Before his assistant coaching gigs at the OHL, WHL, U-17 and U-18 levels, Crickard himself was a goaltender who, at one off-season camp, was paired with Genevieve Lacasse, then a college netminder but one who would go on to win World Championship and Olympic gold with Canada. Lacasse stood out among, and head and shoulders above, her male counterparts.
“I’m watching (Harrison) and thinking about where she fits in the spectrum of other goaltenders in New Zealand, and I kind of had the same feeling,” Crickard said. “She looks just as good or better than anyone else here. She moves better, she’s technically better and, for one thing, she’s significantly younger than some of the goalies in the league.”
But actually getting Harrison into the lineup had to wait.

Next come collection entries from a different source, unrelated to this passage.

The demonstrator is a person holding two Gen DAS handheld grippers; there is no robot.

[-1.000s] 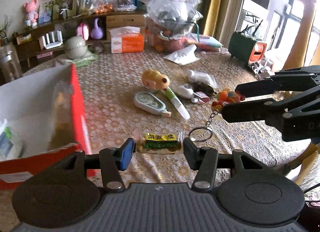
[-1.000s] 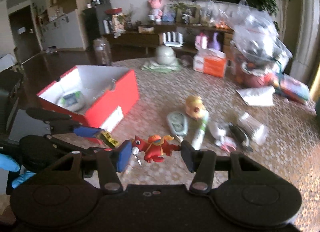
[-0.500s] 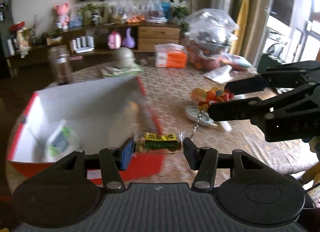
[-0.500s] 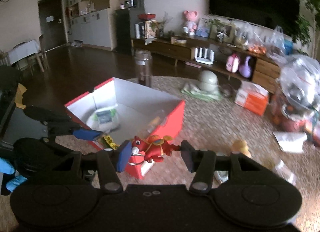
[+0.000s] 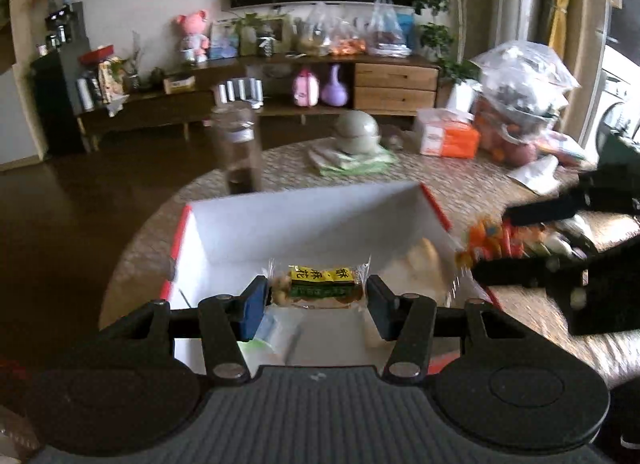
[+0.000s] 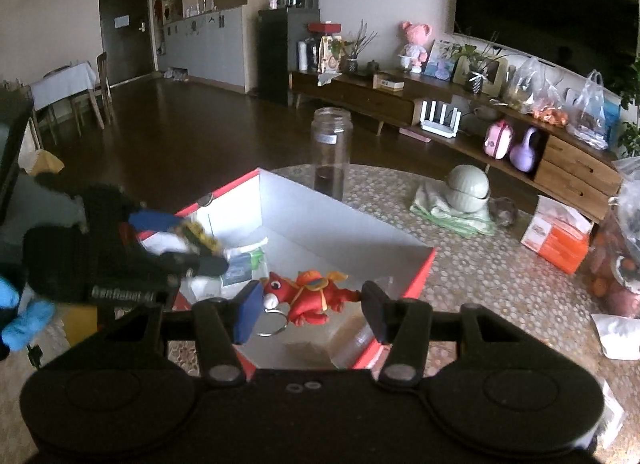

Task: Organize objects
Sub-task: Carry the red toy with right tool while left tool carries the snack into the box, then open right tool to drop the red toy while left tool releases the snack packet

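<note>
Left gripper [image 5: 316,298] is clamped on a snack packet [image 5: 318,284], right gripper [image 6: 308,304] on a red dragon keychain [image 6: 310,296], both above the red box [image 6: 420,276]; glass jar [image 6: 332,152] at 12 o'clock.

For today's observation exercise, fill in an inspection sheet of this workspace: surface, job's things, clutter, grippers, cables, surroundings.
Surface: round table with a patterned cloth.
Job's things: red box, open, white inside, packets lying in it; snack packet; red toy keychain.
Clutter: jar, tissue box, green bowl on a cloth, plastic bags.
Grippers: left gripper shut on the snack packet; right gripper shut on the toy keychain; both over the box.
Cables: nothing seen.
Surroundings: TV, low sideboard.
</note>
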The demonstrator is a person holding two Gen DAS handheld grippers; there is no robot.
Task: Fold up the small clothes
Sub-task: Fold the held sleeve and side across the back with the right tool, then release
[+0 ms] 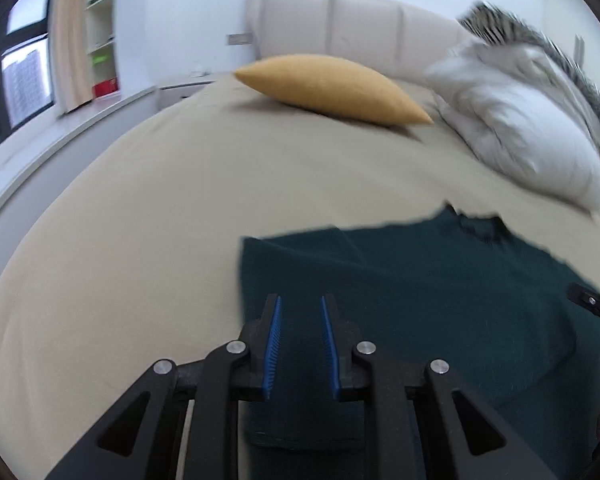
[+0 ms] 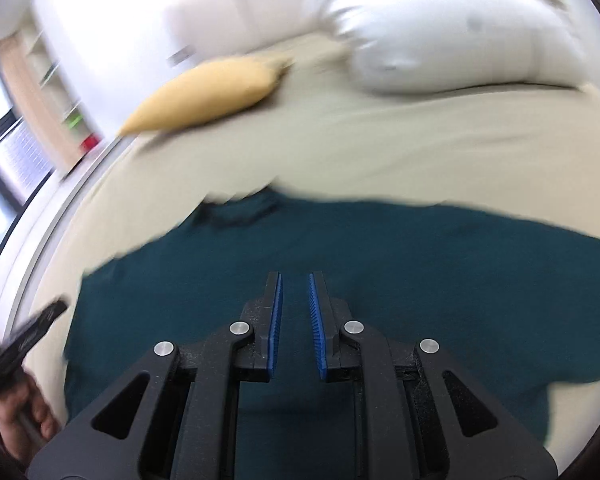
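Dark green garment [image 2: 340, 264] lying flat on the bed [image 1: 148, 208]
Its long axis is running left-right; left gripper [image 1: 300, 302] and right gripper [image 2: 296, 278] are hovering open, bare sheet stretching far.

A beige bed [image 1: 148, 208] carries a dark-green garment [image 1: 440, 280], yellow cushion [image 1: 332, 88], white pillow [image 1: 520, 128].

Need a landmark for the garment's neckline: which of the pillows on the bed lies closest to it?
The white pillow, at the right by the headboard; the green garment has its collar edge just below it. The yellow cushion lies farther off, toward the window side.
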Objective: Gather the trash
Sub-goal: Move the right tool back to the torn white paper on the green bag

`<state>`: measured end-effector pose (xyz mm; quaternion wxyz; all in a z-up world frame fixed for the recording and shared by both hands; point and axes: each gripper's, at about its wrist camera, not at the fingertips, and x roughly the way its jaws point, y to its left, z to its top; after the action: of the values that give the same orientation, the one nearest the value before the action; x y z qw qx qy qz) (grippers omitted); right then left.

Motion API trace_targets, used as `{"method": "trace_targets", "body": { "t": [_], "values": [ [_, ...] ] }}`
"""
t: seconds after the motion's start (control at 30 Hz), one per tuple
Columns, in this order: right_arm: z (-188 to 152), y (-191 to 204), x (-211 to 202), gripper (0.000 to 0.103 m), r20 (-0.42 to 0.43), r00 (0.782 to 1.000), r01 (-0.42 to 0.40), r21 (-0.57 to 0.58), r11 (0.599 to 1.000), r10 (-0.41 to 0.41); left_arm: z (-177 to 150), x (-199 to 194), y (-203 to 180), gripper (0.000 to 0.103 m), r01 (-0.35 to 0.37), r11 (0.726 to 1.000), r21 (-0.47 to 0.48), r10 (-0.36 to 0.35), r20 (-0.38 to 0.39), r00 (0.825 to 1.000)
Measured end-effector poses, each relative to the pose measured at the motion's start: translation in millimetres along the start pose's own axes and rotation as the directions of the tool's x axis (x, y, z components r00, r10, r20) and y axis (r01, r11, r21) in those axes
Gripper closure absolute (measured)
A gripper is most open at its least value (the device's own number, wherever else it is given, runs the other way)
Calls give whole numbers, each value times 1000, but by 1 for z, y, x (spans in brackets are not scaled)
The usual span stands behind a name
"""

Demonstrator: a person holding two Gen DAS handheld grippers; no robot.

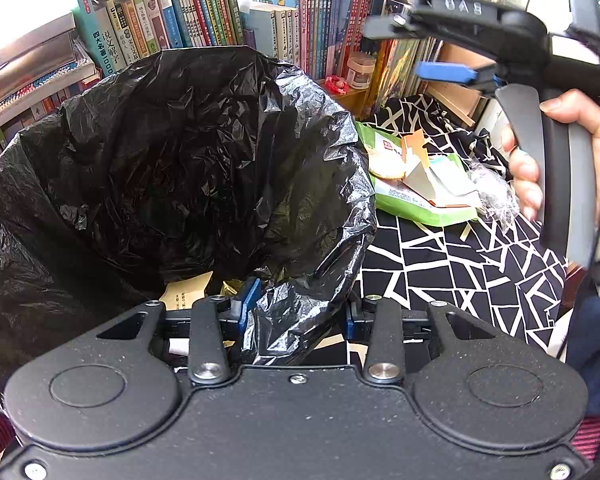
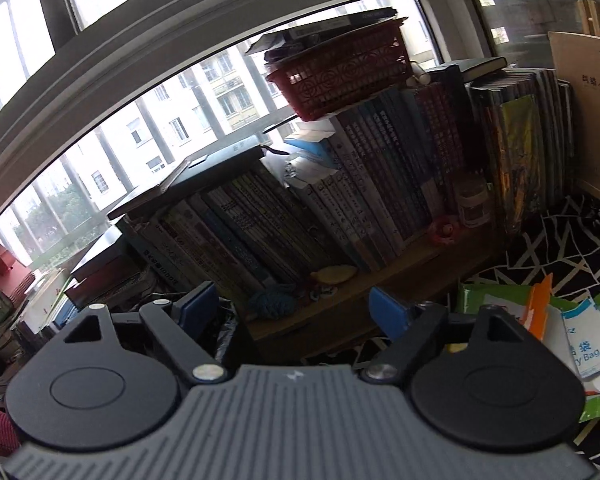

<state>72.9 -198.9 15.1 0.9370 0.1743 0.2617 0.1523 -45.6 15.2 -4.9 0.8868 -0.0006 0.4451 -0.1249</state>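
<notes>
The left tongs (image 1: 296, 312) sit at 6 o'clock in the left wrist view, pinching the crinkled rim of the black trash bag (image 1: 172, 152), with one blue pad (image 1: 249, 300) inside the bag and the plastic bunched between the jaws. The bag mouth gapes wide and fills the left half of that view. Down at the bottom of it there's a tan paper scrap (image 1: 188, 290) with printed characters too small to read, plus something gold and shiny (image 1: 232, 286) beside it.

The remaining trash pile (image 1: 420, 176) lies at about 3 o'clock from the bag, on a black-and-white tablecloth (image 1: 460, 264): a green packet, orange and white paper bits, and crumpled clear wrap. In the right wrist view a white sachet (image 2: 588, 344) in that pile reads "Bag" with "洁袋" above it.

The right tongs (image 2: 296, 308) are spread wide with nothing between the blue pads, pointing toward the row of books (image 2: 340, 208). A hand (image 1: 548, 152) grips their handle at 2 o'clock in the left view, and "DAS" is moulded on the body.

One book spine (image 1: 104, 54) reads "说文解字". A cardboard box (image 2: 588, 100) at 2 o'clock shows "xiaomi"-style lettering, partly cut off. A red basket (image 2: 340, 76) sits on top of the books.
</notes>
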Motion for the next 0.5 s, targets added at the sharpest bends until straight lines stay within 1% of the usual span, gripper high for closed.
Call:
{"method": "trace_targets", "body": {
  "t": [0.03, 0.1, 0.17, 0.23, 0.3, 0.37, 0.43, 0.47, 0.5],
  "values": [
    [3, -10, 0, 10, 1, 999, 49, 7, 999, -49, 0, 0, 0, 66, 0, 1000, 0, 0, 0, 1000],
    [7, -31, -1, 0, -5, 991, 133, 42, 990, -133, 0, 0, 0, 65, 0, 1000, -1, 0, -1, 1000],
    [10, -56, 0, 0, -17, 975, 221, 78, 972, -221, 0, 0, 0, 65, 0, 1000, -1, 0, 0, 1000],
    [9, -78, 2, 0, -33, 946, 324, 91, 942, -322, 0, 0, 0, 65, 0, 1000, -1, 0, -1, 1000],
    [6, -100, 5, 0, -57, 916, 402, 114, 908, -398, 0, 0, 0, 64, 0, 1000, -1, 0, -1, 1000],
    [1, -122, 9, 0, -77, 896, 444, 157, 882, -437, 0, 0, 0, 64, 1, 1000, -2, -1, -1, 1000],
    [-6, -139, 14, 0, -97, 886, 464, 200, 863, -454, 0, 0, 0, 64, 1, 1000, -2, -1, -1, 1000],
    [-9, -146, 18, 0, -105, 889, 459, 218, 861, -447, 0, 0, 1, 64, 1, 1000, -1, -1, -2, 1000],
    [-14, -152, 22, 0, -109, 896, 443, 233, 866, -429, 0, 0, 1, 64, 0, 1000, -1, 0, -3, 1000]
  ]
}}
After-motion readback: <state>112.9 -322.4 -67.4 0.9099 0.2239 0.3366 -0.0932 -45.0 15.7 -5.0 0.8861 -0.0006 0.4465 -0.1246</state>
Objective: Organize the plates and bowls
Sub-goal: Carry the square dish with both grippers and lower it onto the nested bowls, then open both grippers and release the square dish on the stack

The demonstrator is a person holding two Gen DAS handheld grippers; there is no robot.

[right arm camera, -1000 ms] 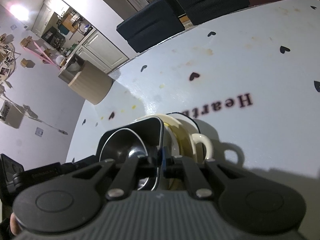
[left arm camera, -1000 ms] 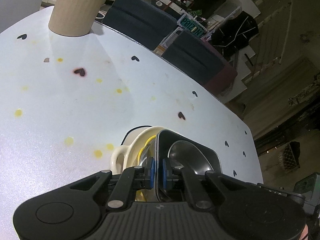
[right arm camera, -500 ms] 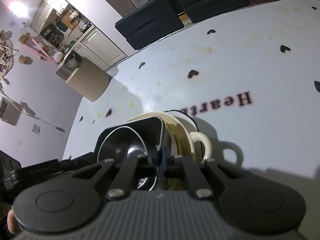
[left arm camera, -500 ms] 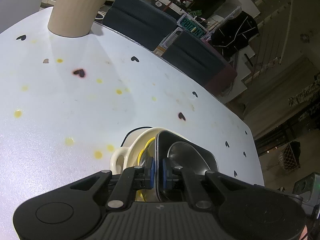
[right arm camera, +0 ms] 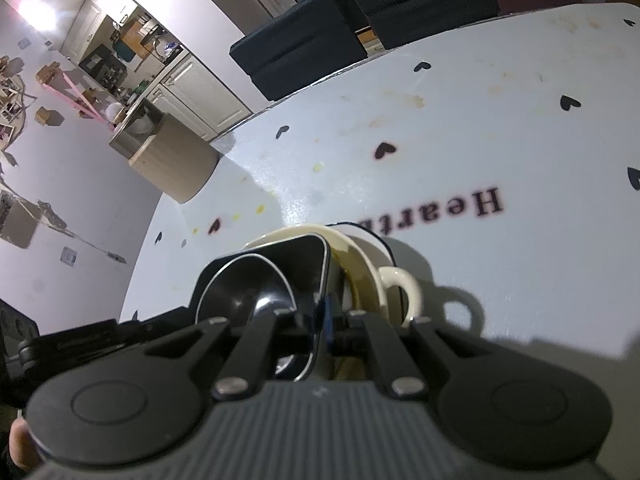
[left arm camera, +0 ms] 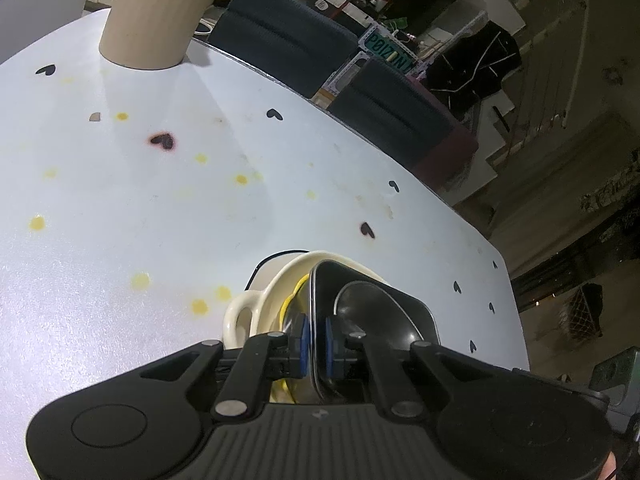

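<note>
Black square dish [left arm camera: 384, 312] with rounded corners and a round glossy well, held tilted above a cream bowl [left arm camera: 280, 284], pinched on opposite rims between blue pads. Cream bowl has loop handles [right arm camera: 400, 288] at its sides, yellow streaks inside, and sits upright on the white heart-print table. Under it a dark-rimmed white piece [right arm camera: 372, 236] peeks out; can't tell if plate or bowl.

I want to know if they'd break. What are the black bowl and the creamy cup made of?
The black bowl looks like glossy glazed ceramic or hard plastic; it shines and has a thin pale rim edge. The cream cup looks like glazed ceramic: thick, smooth handle with a soft shine. Both could probably break if dropped.
</note>
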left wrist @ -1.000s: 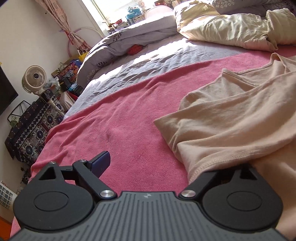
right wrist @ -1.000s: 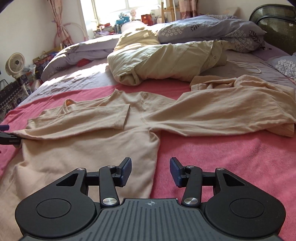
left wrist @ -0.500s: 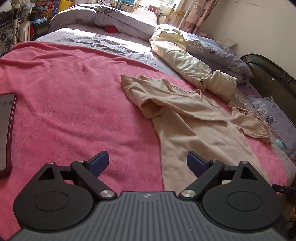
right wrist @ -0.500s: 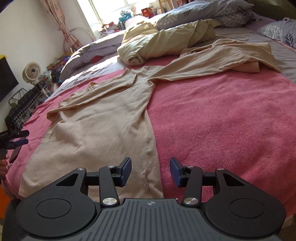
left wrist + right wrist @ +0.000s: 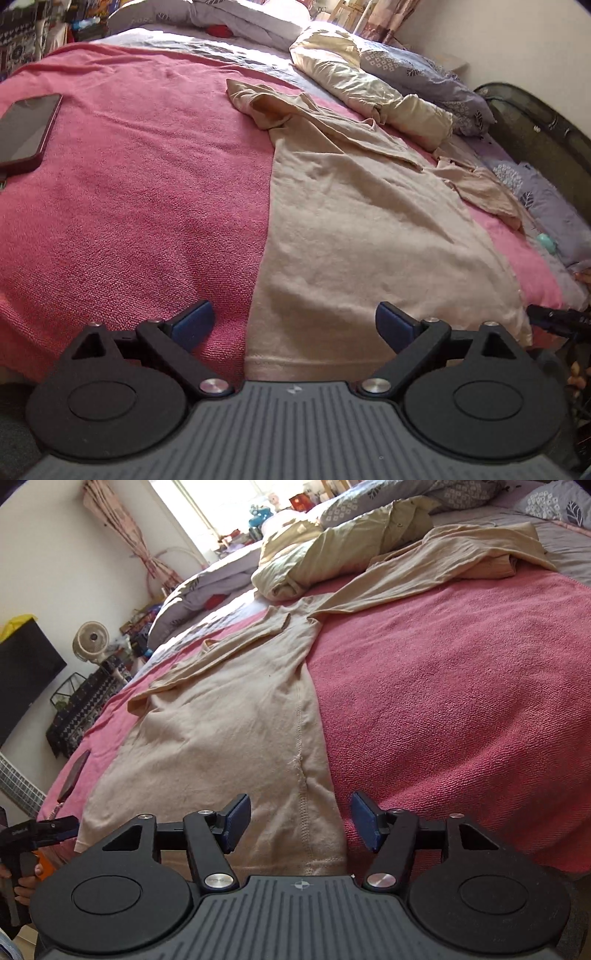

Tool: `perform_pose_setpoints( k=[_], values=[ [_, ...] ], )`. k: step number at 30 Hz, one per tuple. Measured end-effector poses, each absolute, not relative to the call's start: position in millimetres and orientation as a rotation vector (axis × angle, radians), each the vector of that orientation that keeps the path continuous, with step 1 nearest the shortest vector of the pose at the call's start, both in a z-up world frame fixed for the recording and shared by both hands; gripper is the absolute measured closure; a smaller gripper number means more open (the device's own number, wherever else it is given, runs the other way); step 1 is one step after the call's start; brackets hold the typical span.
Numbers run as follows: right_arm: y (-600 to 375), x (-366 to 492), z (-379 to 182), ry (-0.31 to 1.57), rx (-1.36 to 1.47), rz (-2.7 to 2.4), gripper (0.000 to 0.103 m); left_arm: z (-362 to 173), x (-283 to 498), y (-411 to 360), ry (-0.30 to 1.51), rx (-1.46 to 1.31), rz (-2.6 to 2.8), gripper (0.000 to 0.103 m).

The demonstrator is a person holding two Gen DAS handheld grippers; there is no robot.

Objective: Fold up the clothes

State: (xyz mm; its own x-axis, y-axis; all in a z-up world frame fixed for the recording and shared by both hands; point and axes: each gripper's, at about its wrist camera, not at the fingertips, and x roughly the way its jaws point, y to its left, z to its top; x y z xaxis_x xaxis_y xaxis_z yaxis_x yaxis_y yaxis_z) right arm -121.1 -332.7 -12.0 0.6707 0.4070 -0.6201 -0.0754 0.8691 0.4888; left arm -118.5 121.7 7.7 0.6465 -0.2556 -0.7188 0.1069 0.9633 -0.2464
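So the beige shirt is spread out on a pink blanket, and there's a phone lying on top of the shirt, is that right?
Not quite. The phone lies on the pink blanket, well apart from the beige shirt, not on top of it. The left wrist view shows this. The shirt is indeed spread out on the blanket.

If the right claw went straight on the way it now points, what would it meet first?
Most likely the hem of the beige shirt, near its side seam. The right claw, jaws opening and empty, points down at it; depth is uncertain.
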Motion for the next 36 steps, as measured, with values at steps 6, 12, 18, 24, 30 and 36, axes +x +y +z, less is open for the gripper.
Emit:
perform_pose_setpoints(
  k=[6,12,18,24,30,36],
  values=[
    [-324,-127,-14,0.768,0.425,0.282,0.031,1,-125,82,0.822,-0.018,-0.089,0.005],
    [-329,-126,-17,0.758,0.464,0.292,0.031,7,-124,134,0.834,-0.442,-0.151,0.039],
    [-342,-122,-20,0.763,0.551,0.326,0.031,-15,-120,173,0.886,-0.854,-0.172,0.064],
    [-338,-106,-16,0.767,0.501,0.259,0.049,-22,-111,173,0.936,-0.817,-0.118,0.098],
    [-333,-114,-2,0.853,0.538,0.218,0.096,-2,-113,171,0.910,-0.835,-0.192,0.103],
    [-340,-131,6,0.882,0.522,0.218,0.097,15,-122,171,0.862,-0.796,-0.275,0.103]
  ],
)
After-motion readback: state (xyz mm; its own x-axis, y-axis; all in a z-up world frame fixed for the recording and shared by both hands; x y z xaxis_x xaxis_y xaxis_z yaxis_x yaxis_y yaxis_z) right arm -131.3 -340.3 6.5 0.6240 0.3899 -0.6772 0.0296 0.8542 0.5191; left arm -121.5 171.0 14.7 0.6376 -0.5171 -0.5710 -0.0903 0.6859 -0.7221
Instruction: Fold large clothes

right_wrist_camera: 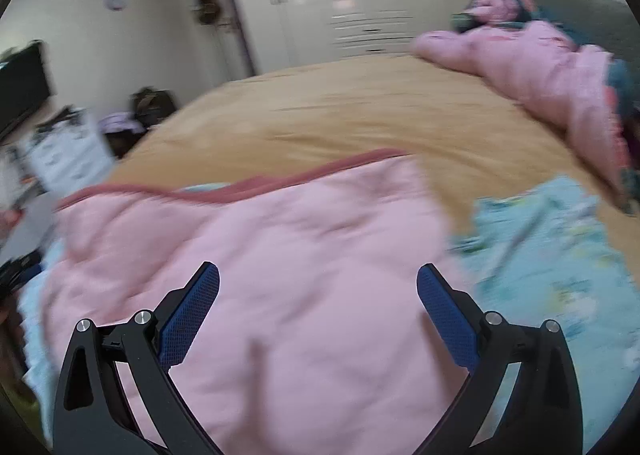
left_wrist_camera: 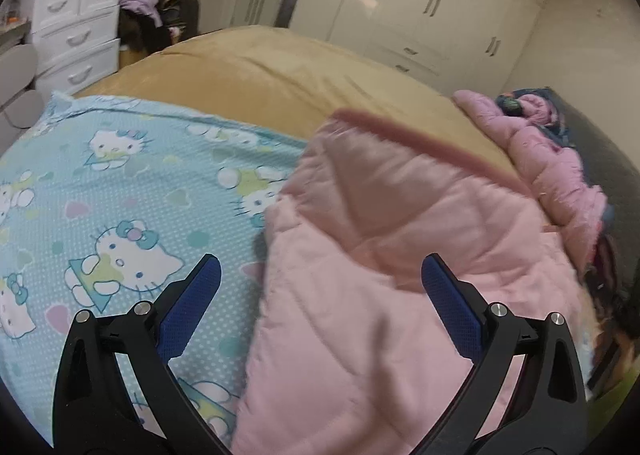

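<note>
On the bed, garment: pink quilted garment (left_wrist_camera: 400,263) spread across the near part of the bed (left_wrist_camera: 260,71), darker pink trim along its far edge; partly over a blue cartoon-print sheet (left_wrist_camera: 120,215).
Under the garment: tan cover of the bed beyond the trim; print sheet showing on both sides of the pink fabric.
Fold so far: by the look of it, one layer laid over; edges uneven, not yet squared.
Risk, slippage: smooth quilted surface likely to slide off the sheet if dragged rather than lifted.
Risk, wrong pinch: thick padding could be caught in one layer only, or together with the sheet below, spoiling the fold.
Risk, blur: right-side view smeared, so exact edge position hard to judge from there.
Left gripper (left_wrist_camera: 320,291): tilted downward over the garment's left edge; fingers (left_wrist_camera: 192,311) spread fully wide, holding nothing, pads clear of the fabric.
Right gripper (right_wrist_camera: 318,295): angled down above the garment's middle; fingers (right_wrist_camera: 190,319) equally wide apart, empty.
Farther out: second pink garment (right_wrist_camera: 540,71) heaped near the headboard, well apart; white wardrobe (left_wrist_camera: 420,3) and drawer unit (left_wrist_camera: 76,31) against the walls.
</note>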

After finishing her degree in statistics, and with graduation on the horizon in 2019, she considered playing in the CWHL, but then the league ceased operations. She then spent time travelling the United States and later leaned toward calling it quits altogether. “I had such an incredible experience at St. Lawrence that I was very content with my hockey career,” she said. “Going to Europe – I was a bit worried I wouldn’t find a spot I really enjoyed, and I was quite excited to start using my degree.”
Despite his interest in bringing Harrison into the fold, though, it wasn’t Crickard who persuaded her to join the Swarm. It was Harrison’s now-teammates who planted those seeds. Even still, as the pandemic cancelled the NZIHL’s 2020 season, Crickard had to wait that much longer to see his premonition fulfilled.
Finally, this past May, Harrison stepped into the crease as the Swarm’s starter and as one of only two women in the league, alongside Canterbury Red Devils goalie Lilly Forbes. By Harrison’s own admission, her first start was shaky, but as she’s done throughout her career, she settled in. “Ten minutes in I stopped a 3-on-0. I treat 3-on-0’s like seeing spiders: they’re more scared of you than you are of them,” she said, laughing.
Whether it’s an odd-man rush, challenging for a starting role on the Swarm or travelling halfway across the world to pursue a dream, it’s that same easygoing attitude that has kept Harrison in the crease. Her unflappable and often fly-by-the-seat-of-her-pants nature is encapsulated when she pivots to talking about the season ahead and what comes next in a circuitous hockey career that has taken a Kiwi kid to a Canadian prep school, an elite American women’s collegiate program and all the way back home to New Zealand’s top hockey league.
“I quite like to roll with what just comes up,” she said. “That’s worked out really well for me so far. St. Lawrence happened really last minute, going to Canada happened last minute…Roll with the punches. I’m 24, I’m just enjoying it. Hockey has done some incredible things for me, so we’ll see what comes next.”